- [Exercise aim] Print the listing in full, with no character changed.

- [Data below]
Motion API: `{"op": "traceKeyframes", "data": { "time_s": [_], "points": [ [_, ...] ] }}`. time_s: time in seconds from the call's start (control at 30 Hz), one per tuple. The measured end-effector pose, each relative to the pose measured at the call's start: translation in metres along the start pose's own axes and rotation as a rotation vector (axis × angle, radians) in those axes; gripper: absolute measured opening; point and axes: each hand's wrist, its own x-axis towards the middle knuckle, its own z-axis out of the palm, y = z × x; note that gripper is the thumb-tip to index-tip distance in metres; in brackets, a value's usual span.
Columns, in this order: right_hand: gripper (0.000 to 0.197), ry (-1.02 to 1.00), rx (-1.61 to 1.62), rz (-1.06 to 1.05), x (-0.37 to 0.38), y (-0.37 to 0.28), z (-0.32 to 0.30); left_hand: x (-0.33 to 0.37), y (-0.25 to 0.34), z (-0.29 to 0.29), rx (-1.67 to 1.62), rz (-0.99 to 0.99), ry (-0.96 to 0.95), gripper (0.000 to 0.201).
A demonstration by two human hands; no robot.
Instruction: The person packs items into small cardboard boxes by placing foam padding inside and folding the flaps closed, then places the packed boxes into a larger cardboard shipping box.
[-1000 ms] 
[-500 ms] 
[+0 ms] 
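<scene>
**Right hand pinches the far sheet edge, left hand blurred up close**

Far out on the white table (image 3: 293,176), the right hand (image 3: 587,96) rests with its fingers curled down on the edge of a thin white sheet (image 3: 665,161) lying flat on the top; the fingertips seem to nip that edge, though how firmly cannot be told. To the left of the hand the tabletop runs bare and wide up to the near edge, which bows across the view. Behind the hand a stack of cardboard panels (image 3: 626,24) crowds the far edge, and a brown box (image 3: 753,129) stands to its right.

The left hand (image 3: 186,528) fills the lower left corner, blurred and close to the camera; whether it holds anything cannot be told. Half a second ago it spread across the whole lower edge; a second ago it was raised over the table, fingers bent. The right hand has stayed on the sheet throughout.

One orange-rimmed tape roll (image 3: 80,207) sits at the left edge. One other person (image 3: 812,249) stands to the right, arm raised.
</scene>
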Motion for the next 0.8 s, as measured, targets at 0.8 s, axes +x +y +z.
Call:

- [Response box]
Motion API: `{"op": "traceKeyframes", "data": { "time_s": [_], "points": [ [_, ...] ] }}`. time_s: time in seconds from the call's start (control at 30 Hz), one per tuple. The measured end-effector pose, each relative to the pose measured at the call's start: translation in metres along the start pose's own axes and rotation as a rotation vector (axis × angle, radians) in those axes; gripper: absolute measured opening; point and axes: each hand's wrist, its own x-axis towards the middle knuckle, its own z-axis out of the palm, y = z × x; note that gripper is the thumb-tip to index-tip distance in metres; in brackets, a value's usual span.
Columns, in this order: right_hand: gripper (0.000 to 0.197), ry (-1.02 to 1.00), rx (-1.61 to 1.62), rz (-1.06 to 1.05), x (-0.37 to 0.38), y (-0.37 to 0.28), z (-0.32 to 0.30); left_hand: x (-0.33 to 0.37), y (-0.25 to 0.34), z (-0.29 to 0.29), rx (-1.67 to 1.62), rz (-0.99 to 0.99), ry (-0.96 to 0.95), gripper (0.000 to 0.201).
A demonstration by two human hands; no robot.
Instruction: The person packs items into small cardboard boxes by placing foam padding inside and folding the flaps closed, then places the packed boxes into a larger cardboard shipping box.
[-1000 ms] 
[-500 ms] 
[+0 ms] 
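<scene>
**Right hand pinches the far sheet edge, left hand blurred up close**

Far out on the white table (image 3: 293,176), the right hand (image 3: 587,96) rests with its fingers curled down on the edge of a thin white sheet (image 3: 665,161) lying flat on the top; the fingertips seem to nip that edge, though how firmly cannot be told. To the left of the hand the tabletop runs bare and wide up to the near edge, which bows across the view. Behind the hand a stack of cardboard panels (image 3: 626,24) crowds the far edge, and a brown box (image 3: 753,129) stands to its right.

The left hand (image 3: 186,528) fills the lower left corner, blurred and close to the camera; whether it holds anything cannot be told. Half a second ago it spread across the whole lower edge; a second ago it was raised over the table, fingers bent. The right hand has stayed on the sheet throughout.

One orange-rimmed tape roll (image 3: 80,207) sits at the left edge. One other person (image 3: 812,249) stands to the right, arm raised.
</scene>
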Motion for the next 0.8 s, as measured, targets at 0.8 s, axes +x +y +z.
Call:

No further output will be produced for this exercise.